How to complete this task ->
Quote the whole listing verbatim.

===== Provided data

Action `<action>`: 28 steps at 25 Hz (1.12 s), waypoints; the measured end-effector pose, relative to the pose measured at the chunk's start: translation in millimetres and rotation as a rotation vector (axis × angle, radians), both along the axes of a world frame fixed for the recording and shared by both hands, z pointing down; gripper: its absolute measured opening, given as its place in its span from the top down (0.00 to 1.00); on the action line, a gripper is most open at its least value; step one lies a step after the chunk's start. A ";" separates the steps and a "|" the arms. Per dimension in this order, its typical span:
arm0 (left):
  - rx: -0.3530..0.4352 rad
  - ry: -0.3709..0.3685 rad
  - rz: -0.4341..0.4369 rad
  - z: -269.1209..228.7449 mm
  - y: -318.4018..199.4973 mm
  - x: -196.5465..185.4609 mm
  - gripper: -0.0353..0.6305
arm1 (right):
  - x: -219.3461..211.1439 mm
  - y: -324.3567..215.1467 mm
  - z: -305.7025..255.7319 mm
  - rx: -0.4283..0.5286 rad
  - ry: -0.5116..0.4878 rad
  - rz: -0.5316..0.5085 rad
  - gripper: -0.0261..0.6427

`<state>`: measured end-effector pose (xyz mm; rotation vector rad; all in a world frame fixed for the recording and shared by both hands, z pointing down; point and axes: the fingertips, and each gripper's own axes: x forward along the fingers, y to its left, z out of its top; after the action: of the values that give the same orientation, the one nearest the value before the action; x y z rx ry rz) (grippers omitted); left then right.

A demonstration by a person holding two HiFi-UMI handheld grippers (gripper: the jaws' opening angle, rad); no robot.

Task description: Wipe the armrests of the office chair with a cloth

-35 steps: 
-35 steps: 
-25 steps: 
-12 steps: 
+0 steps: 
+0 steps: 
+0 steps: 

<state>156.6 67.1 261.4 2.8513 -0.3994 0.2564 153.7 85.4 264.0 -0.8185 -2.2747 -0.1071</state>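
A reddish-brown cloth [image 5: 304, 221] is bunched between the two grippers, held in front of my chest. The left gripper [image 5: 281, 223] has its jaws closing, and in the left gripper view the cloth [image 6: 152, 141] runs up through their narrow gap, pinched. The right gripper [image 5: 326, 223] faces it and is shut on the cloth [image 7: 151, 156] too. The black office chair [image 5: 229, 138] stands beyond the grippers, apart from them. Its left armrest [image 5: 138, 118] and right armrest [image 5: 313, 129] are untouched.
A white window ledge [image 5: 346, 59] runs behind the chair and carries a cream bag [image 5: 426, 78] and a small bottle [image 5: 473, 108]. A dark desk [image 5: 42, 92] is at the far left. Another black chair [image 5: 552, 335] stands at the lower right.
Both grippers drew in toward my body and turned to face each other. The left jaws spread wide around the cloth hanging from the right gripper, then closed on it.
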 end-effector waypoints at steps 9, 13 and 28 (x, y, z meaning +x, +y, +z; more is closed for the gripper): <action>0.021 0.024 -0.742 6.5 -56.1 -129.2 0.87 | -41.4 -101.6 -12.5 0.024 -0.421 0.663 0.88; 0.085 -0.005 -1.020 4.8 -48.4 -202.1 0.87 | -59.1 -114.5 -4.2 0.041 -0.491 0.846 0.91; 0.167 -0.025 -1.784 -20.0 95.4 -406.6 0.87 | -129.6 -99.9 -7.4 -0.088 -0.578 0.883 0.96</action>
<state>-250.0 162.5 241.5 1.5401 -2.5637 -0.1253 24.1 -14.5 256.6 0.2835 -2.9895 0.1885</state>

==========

Expected answer ->
Action `<action>`: 28 steps at 25 Hz (1.12 s), waypoints; the measured end-effector pose, relative to the pose measured at the chunk's start: translation in millimetres and rotation as a rotation vector (axis × angle, radians), both along the axes of a world frame fixed for the recording and shared by both hands, z pointing down; gripper: its absolute measured opening, given as its place in its span from the top down (0.00 to 1.00); on the action line, a gripper is most open at its least value; step one lies a step after the chunk's start. A ";" separates the steps and a "|" the arms. Per dimension in this order, its typical span:
arm0 (left):
  - rx: -0.3530..0.4352 rad
  - ry: -0.3709..0.3685 rad
  - rz: -0.4341..0.4369 rad
  - z: -269.1209..228.7449 mm
  - y: -318.4018..199.4973 mm
  - x: -196.5465..185.4609 mm
  - gripper: -0.0353..0.6305
arm1 (right):
  - x: -219.3461..211.1439 mm
  - y: -324.3567..215.1467 mm
  - z: -305.7025..255.7319 mm
  - rx: -0.4283..0.5286 rad
  - ry: -0.5116..0.4878 rad
  - rz: -0.5316..0.5085 rad
  - gripper: -0.0261..0.6427

`<state>`: measured end-effector pose (xyz mm; rotation vector rad; all in a world frame fixed for the recording and shared by both hands, z pointing down; point and axes: the fingertips, and each gripper's own axes: x forward along the fingers, y to its left, z out of its top; after the action: of the values that give the same orientation, the one nearest the value before the action; x y z rx ry rz) (grippers omitted); left then right.

A demonstration by a person holding two HiFi-UMI handheld grippers (gripper: the jaws' opening angle, rad); no robot.

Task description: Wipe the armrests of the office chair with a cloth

-35 steps: 
-35 steps: 
-25 steps: 
-12 steps: 
+0 steps: 
+0 steps: 
+0 steps: 

<state>156.6 67.1 261.4 2.8513 -0.3994 0.2564 153.7 85.4 264.0 -0.8185 -2.2747 -0.1071</state>
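A reddish-brown cloth [image 5: 304, 221] is bunched between the two grippers, held in front of my chest. The left gripper [image 5: 281, 223] has its jaws closing, and in the left gripper view the cloth [image 6: 152, 141] runs up through their narrow gap, pinched. The right gripper [image 5: 326, 223] faces it and is shut on the cloth [image 7: 151, 156] too. The black office chair [image 5: 229, 138] stands beyond the grippers, apart from them. Its left armrest [image 5: 138, 118] and right armrest [image 5: 313, 129] are untouched.
A white window ledge [image 5: 346, 59] runs behind the chair and carries a cream bag [image 5: 426, 78] and a small bottle [image 5: 473, 108]. A dark desk [image 5: 42, 92] is at the far left. Another black chair [image 5: 552, 335] stands at the lower right.
Both grippers drew in toward my body and turned to face each other. The left jaws spread wide around the cloth hanging from the right gripper, then closed on it.
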 end-effector waypoints at steps 9, 13 and 28 (x, y, z meaning +x, +y, +z; more is closed for the gripper): <action>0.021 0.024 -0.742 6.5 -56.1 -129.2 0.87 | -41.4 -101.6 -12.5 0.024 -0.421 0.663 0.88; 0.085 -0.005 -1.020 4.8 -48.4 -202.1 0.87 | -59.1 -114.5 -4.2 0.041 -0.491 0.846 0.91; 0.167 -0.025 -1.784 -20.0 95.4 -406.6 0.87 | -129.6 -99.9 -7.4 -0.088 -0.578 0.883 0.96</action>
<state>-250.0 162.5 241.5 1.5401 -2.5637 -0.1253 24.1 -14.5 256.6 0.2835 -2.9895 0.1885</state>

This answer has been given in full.